- **WHAT TO DO**
Set down the complete data exactly as it appears below.

[Stored items from a collection]
◇ ◇ ◇ ◇ ◇ ◇ ◇

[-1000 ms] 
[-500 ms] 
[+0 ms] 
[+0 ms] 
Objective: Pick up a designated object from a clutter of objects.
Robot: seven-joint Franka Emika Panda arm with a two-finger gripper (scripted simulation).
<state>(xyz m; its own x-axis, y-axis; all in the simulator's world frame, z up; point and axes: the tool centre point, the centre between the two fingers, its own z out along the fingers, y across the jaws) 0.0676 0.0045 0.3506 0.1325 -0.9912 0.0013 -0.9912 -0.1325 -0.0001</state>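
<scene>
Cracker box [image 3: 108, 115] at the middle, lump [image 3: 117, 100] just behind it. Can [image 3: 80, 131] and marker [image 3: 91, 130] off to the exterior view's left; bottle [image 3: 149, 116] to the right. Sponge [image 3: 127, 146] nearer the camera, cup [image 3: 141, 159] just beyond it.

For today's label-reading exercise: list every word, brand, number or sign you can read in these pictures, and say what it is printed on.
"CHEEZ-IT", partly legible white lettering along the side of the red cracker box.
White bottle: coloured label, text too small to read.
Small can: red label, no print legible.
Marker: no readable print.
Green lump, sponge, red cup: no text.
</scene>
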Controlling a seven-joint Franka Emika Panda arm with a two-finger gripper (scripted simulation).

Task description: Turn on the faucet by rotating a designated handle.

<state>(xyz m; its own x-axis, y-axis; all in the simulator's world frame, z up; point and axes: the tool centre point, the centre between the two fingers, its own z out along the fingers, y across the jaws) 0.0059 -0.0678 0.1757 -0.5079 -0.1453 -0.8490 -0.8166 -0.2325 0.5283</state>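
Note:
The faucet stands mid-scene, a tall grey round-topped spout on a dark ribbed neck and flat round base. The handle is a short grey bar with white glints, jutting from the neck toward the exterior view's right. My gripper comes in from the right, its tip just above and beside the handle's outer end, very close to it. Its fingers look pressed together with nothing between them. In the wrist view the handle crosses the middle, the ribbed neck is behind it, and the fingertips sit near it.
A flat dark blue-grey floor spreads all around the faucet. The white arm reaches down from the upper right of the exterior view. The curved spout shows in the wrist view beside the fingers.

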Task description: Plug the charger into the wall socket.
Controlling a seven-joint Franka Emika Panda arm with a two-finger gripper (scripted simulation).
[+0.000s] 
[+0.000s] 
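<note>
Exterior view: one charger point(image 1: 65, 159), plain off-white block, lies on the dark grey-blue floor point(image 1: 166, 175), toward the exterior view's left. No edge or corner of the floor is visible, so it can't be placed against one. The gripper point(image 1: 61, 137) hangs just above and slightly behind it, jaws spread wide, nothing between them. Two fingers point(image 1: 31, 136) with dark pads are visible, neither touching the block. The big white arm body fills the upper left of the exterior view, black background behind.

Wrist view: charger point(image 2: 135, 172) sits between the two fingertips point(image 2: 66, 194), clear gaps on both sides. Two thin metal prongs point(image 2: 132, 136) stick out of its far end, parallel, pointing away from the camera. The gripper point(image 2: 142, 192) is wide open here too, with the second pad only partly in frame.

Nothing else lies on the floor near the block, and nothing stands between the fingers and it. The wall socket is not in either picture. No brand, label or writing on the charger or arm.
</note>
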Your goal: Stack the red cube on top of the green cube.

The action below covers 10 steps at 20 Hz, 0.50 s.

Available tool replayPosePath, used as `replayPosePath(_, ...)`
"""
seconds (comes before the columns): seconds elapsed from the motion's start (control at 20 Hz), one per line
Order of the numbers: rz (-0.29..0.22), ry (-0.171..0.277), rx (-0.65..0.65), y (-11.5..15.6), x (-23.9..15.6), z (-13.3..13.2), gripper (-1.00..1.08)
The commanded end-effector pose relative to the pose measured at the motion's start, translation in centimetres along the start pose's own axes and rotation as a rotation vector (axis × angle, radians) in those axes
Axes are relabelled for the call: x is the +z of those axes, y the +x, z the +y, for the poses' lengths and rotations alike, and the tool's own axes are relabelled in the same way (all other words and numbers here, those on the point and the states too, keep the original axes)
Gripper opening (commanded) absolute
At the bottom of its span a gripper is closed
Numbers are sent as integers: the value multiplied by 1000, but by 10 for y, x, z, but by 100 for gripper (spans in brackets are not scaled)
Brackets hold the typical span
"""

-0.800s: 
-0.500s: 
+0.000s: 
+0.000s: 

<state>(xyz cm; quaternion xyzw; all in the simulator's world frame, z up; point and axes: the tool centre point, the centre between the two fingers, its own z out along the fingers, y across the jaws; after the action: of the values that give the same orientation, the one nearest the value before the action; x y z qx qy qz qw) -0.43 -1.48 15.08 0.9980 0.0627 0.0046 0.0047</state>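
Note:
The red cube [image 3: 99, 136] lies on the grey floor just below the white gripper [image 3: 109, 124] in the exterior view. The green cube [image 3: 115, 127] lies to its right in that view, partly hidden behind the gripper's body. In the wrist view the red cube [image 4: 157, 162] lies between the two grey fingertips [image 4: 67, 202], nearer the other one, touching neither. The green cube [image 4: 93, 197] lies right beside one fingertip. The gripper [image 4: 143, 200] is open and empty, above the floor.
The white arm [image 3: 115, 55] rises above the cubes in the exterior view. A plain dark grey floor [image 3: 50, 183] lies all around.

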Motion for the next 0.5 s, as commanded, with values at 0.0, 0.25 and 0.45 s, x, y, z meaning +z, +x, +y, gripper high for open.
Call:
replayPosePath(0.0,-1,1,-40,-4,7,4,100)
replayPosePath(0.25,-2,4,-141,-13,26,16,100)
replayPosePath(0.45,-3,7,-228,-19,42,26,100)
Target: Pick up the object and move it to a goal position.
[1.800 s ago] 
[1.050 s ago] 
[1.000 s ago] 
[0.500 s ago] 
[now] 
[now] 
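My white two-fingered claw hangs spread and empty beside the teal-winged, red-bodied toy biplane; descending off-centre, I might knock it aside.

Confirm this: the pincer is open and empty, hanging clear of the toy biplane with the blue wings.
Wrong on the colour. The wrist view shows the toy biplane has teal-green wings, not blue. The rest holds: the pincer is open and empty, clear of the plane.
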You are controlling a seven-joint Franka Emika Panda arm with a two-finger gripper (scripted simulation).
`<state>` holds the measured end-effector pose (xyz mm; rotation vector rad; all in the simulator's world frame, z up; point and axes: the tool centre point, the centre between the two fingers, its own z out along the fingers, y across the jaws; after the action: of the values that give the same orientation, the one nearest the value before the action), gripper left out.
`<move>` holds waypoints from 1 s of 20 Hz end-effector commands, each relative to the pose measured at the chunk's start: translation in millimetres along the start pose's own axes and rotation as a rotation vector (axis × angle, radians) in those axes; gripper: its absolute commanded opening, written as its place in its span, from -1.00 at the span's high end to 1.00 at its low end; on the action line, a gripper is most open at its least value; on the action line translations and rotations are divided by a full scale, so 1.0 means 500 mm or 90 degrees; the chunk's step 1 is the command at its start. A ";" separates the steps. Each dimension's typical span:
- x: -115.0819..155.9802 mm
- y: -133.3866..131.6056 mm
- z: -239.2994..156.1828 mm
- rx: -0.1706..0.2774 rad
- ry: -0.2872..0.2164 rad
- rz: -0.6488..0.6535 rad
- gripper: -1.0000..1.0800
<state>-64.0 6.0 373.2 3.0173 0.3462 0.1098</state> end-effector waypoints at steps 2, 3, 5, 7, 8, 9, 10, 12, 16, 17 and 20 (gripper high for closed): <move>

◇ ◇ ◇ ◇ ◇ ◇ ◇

- **FINISHED TASK**
[-1000 ms] 
[-500 ms] 
[+0 ms] 
[+0 ms] 
Objective: Pick up a designated object from a clutter of objects.
Robot: seven-joint Franka Emika Panda arm with a two-finger gripper (scripted simulation).
<state>(xyz m; its own x-axis, y-axis; all in the simulator's world frame, z up; point and axes: the tool centre point, the centre between the two fingers, its own z out along the fingers, y across the jaws) 0.0676 0.0045 0.3506 0.1325 -0.9912 0.0013 -0.9912 -0.1325 -0.0001</state>
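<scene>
Cracker box [image 3: 108, 115] at the middle, lump [image 3: 117, 100] just behind it. Can [image 3: 80, 131] and marker [image 3: 91, 130] off to the exterior view's left; bottle [image 3: 149, 116] to the right. Sponge [image 3: 127, 146] nearer the camera, cup [image 3: 141, 159] just beyond it.

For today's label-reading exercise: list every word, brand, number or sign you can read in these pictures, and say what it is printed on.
"CHEEZ-IT", partly legible white lettering along the side of the red cracker box.
White bottle: coloured label, text too small to read.
Small can: red label, no print legible.
Marker: no readable print.
Green lump, sponge, red cup: no text.
</scene>
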Controlling a seven-joint Franka Emika Panda arm with a two-finger gripper (scripted simulation).

Task description: Turn on the faucet by rotating a designated handle.

<state>(xyz m; its own x-axis, y-axis; all in the simulator's world frame, z up; point and axes: the tool centre point, the centre between the two fingers, its own z out along the fingers, y across the jaws) 0.0059 -0.0678 0.1757 -0.5079 -0.1453 -0.8490 -0.8166 -0.2325 0.5283</state>
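Note:
The faucet stands mid-scene, a tall grey round-topped spout on a dark ribbed neck and flat round base. The handle is a short grey bar with white glints, jutting from the neck toward the exterior view's right. My gripper comes in from the right, its tip just above and beside the handle's outer end, very close to it. Its fingers look pressed together with nothing between them. In the wrist view the handle crosses the middle, the ribbed neck is behind it, and the fingertips sit near it.
A flat dark blue-grey floor spreads all around the faucet. The white arm reaches down from the upper right of the exterior view. The curved spout shows in the wrist view beside the fingers.
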
Task description: Plug the charger into the wall socket.
Controlling a seven-joint Franka Emika Panda arm with a two-finger gripper (scripted simulation).
[+0.000s] 
[+0.000s] 
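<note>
Exterior view: one charger point(image 1: 65, 159), plain off-white block, lies on the dark grey-blue floor point(image 1: 166, 175), toward the exterior view's left. No edge or corner of the floor is visible, so it can't be placed against one. The gripper point(image 1: 61, 137) hangs just above and slightly behind it, jaws spread wide, nothing between them. Two fingers point(image 1: 31, 136) with dark pads are visible, neither touching the block. The big white arm body fills the upper left of the exterior view, black background behind.

Wrist view: charger point(image 2: 135, 172) sits between the two fingertips point(image 2: 66, 194), clear gaps on both sides. Two thin metal prongs point(image 2: 132, 136) stick out of its far end, parallel, pointing away from the camera. The gripper point(image 2: 142, 192) is wide open here too, with the second pad only partly in frame.

Nothing else lies on the floor near the block, and nothing stands between the fingers and it. The wall socket is not in either picture. No brand, label or writing on the charger or arm.
</note>
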Your goal: Stack the red cube on top of the green cube.

The action below covers 10 steps at 20 Hz, 0.50 s.

Available tool replayPosePath, used as `replayPosePath(_, ...)`
"""
seconds (comes before the columns): seconds elapsed from the motion's start (control at 20 Hz), one per line
Order of the numbers: rz (-0.29..0.22), ry (-0.171..0.277), rx (-0.65..0.65), y (-11.5..15.6), x (-23.9..15.6), z (-13.3..13.2), gripper (-1.00..1.08)
The commanded end-effector pose relative to the pose measured at the motion's start, translation in centimetres along the start pose's own axes and rotation as a rotation vector (axis × angle, radians) in those axes
Axes are relabelled for the call: x is the +z of those axes, y the +x, z the +y, for the poses' lengths and rotations alike, and the tool's own axes are relabelled in the same way (all other words and numbers here, those on the point and the states too, keep the original axes)
Gripper opening (commanded) absolute
At the bottom of its span a gripper is closed
Numbers are sent as integers: the value multiplied by 1000, but by 10 for y, x, z, but by 100 for gripper (spans in brackets are not scaled)
Brackets hold the typical span
"""

-0.800s: 
-0.500s: 
+0.000s: 
+0.000s: 

<state>(xyz cm; quaternion xyzw; all in the simulator's world frame, z up; point and axes: the tool centre point, the centre between the two fingers, its own z out along the fingers, y across the jaws; after the action: of the values that give the same orientation, the one nearest the value before the action; x y z qx qy qz qw) -0.43 -1.48 15.08 0.9980 0.0627 0.0046 0.0047</state>
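Note:
The red cube [image 3: 99, 136] lies on the grey floor just below the white gripper [image 3: 109, 124] in the exterior view. The green cube [image 3: 115, 127] lies to its right in that view, partly hidden behind the gripper's body. In the wrist view the red cube [image 4: 157, 162] lies between the two grey fingertips [image 4: 67, 202], nearer the other one, touching neither. The green cube [image 4: 93, 197] lies right beside one fingertip. The gripper [image 4: 143, 200] is open and empty, above the floor.
The white arm [image 3: 115, 55] rises above the cubes in the exterior view. A plain dark grey floor [image 3: 50, 183] lies all around.
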
Motion for the next 0.5 s, as commanded, with values at 0.0, 0.25 and 0.45 s, x, y, z meaning +z, +x, +y, gripper high for open.
Call:
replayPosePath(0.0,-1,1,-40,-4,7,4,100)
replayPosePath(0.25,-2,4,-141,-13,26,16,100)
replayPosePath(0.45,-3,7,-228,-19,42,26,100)
Target: Pick up the object and move it to a goal position.
[1.800 s ago] 
[1.050 s ago] 
[1.000 s ago] 
[0.500 s ago] 
[now] 
[now] 
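My white two-fingered claw hangs spread and empty beside the teal-winged, red-bodied toy biplane; descending off-centre, I might knock it aside.

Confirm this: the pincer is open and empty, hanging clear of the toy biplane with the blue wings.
Wrong on the colour. The wrist view shows the toy biplane has teal-green wings, not blue. The rest holds: the pincer is open and empty, clear of the plane.
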You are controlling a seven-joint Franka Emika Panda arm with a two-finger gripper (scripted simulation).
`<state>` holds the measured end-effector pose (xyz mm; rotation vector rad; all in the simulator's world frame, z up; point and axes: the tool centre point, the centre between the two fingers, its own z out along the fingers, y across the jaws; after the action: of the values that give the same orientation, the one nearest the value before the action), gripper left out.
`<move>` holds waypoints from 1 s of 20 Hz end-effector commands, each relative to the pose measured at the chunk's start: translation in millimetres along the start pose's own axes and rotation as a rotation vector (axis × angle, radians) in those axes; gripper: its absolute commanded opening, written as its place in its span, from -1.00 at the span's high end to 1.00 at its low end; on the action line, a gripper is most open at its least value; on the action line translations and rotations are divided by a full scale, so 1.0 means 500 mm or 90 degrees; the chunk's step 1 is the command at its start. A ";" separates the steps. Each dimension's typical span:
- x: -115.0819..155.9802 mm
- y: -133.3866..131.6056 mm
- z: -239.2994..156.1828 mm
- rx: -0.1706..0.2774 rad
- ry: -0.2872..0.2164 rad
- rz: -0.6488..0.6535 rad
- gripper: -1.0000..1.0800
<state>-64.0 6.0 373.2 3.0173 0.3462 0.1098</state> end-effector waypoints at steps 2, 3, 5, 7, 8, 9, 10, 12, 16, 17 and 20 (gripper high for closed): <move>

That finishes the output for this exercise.